A computational model being developed at DTU aims to help get to the roots of Parkinson’s disease to allow for future early diagnosis and treatment.
Imagine if—in the future—doctors were able to not just treat the symptoms related to Parkinson’s disease, but also detect and treat it before it becomes debilitating. Associate Professor Silvia Tolu from DTU Electro wants to help make this possible by using an unorthodox approach to creating knowledge that can help identify the roots of the neurodegenerative disease, which affects millions worldwide.
Over time, it leads to walking and movement difficulties, causes shaking and stiffness, and affects the ability to speak.
These problems stem from a communications breakdown in the body’s central nervous system in which neurons experience a loss of dopamine, which is a type of neurotransmitter. This makes the neurons less efficient at conveying messages from different parts of the brain to the body. However, the root cause of the disease remains elusive.

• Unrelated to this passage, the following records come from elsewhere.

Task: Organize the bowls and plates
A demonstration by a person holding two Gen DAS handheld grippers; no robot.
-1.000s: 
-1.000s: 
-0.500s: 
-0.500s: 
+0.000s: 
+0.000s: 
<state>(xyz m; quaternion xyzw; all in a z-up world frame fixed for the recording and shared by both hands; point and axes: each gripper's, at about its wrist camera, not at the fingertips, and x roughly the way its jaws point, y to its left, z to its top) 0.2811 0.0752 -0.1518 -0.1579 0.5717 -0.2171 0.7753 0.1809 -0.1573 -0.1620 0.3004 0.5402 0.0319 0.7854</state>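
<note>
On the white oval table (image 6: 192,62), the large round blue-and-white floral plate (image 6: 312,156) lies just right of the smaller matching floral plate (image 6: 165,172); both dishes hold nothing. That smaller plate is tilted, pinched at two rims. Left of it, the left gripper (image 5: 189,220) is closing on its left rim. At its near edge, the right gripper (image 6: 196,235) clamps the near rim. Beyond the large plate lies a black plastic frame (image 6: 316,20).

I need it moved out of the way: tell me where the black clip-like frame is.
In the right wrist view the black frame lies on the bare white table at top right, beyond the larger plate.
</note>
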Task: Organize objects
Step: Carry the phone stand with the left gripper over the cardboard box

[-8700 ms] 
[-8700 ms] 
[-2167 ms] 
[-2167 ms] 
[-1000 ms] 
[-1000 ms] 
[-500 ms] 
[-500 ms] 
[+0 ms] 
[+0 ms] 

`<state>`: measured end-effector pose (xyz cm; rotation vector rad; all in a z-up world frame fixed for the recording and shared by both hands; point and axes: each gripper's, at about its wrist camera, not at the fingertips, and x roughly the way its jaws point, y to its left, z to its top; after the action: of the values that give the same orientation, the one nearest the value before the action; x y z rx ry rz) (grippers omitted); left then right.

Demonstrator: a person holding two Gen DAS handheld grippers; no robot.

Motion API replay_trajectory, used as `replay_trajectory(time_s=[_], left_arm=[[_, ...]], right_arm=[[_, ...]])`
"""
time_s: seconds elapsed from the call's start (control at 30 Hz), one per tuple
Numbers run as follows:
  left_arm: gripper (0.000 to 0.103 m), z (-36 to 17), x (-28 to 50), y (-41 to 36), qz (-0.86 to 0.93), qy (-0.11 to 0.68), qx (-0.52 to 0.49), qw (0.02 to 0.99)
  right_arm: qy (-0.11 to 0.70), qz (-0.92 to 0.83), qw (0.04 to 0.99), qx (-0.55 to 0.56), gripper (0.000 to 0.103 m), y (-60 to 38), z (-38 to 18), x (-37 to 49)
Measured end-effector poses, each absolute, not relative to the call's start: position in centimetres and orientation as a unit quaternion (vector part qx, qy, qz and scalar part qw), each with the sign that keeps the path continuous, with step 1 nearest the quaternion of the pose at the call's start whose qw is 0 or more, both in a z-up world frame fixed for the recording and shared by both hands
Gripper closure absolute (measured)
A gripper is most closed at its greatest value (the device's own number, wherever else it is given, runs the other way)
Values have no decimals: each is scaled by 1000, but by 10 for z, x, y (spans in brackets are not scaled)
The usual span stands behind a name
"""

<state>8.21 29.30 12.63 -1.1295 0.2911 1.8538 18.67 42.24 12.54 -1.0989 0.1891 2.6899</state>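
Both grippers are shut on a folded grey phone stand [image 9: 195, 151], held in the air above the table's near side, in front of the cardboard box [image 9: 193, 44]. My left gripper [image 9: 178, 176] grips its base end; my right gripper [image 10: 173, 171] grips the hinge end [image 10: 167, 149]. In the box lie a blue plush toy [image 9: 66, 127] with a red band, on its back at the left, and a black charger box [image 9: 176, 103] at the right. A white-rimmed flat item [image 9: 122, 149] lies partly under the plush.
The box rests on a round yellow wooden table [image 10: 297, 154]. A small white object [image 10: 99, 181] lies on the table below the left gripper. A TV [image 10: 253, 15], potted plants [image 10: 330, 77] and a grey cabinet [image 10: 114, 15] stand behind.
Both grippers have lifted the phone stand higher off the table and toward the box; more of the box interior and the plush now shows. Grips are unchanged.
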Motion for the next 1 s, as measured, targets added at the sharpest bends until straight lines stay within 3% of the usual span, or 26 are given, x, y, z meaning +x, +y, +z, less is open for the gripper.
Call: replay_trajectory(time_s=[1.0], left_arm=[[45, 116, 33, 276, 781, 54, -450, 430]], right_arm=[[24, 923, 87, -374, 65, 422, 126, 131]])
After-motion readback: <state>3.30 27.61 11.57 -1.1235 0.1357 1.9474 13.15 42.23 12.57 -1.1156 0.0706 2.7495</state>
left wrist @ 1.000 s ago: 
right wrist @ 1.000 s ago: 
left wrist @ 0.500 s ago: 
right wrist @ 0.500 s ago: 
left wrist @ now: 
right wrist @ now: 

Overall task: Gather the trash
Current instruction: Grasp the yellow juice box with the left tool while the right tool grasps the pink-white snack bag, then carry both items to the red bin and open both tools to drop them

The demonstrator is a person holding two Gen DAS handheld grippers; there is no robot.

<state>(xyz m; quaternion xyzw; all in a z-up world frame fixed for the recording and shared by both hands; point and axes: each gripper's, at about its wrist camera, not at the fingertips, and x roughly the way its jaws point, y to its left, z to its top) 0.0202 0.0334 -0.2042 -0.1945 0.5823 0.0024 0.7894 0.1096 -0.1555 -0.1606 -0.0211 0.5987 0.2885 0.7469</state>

An unorthodox approach to finding the cause
“Because doctors do not understand the cause, they can only treat the symptoms when they appear and not halt the progression of the disease before the debilitating symptoms appear,” explains Silvia Tolu, who has set out to develop a true-to-life model that maps the course of the disease using neurorobotics.
Neurorobotics is a combined study of neuroscience, robotics, and artificial intelligence.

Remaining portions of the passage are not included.